When can I close a surplus funds account?

When the balance reaches $0.  File the last C-4 report and indicate that it is the "final" report.

Can I invest my surplus funds?

Yes.  Campaign funds or surplus funds may be invested in bonds, certificates, tax-exempt securities, savings accounts or other similar instruments in financial institutions or in mutual funds. Financial institutions other than banks, savings and loan associations, and credit unions may NOT be used as the campaign depository into which contributions are deposited and out of which campaign expenditures are made. However, brokerage houses and other financial institutions may be used for investing campaign funds so long as the investment by the brokerage house or other institution is in the form of bonds, certifi-cates, tax-exempt securities, and mutual funds.

Notify the PDC when you invest campaign or surplus funds:

  • Notify PDC by letter of the date, amount and the name of the financial institution where the surplus is invested. Do not report the investment as an expenditure on Schedule A or on the C-4 report.
  • Deposit all interest, dividends or income earned by the investment into the investment account. Re-port this income as miscellaneous receipts on line 1d of the C-3 report.
  • When the investment is terminated, re-deposit the principal plus the accrued earnings into the origi-nal campaign account. Notify PDC by letter that this redeposit has been made. Do not report this transfer as a contribution on the C-3.
  • Check with the IRS or your personal tax consultant about any tax liability that the investment may create.
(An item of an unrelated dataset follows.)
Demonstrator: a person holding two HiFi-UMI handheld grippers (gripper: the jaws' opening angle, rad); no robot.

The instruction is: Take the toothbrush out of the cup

What is a non-reimbursed public office-related expense?

A "non-reimbursed public office-related expense" is an expenditure incurred by an elected or appointed official, or a member of his or her immediate family, solely because of being an official. WAC 390-24-032 If the official incurs a non-reimbursed public office-related expense that also, in any manner, could be considered personal in nature, PDC staff recommends paying the expenditure with personal funds, and then seeking reimbursement from a surplus funds account only for that specific portion that is directly related to his or her elected office.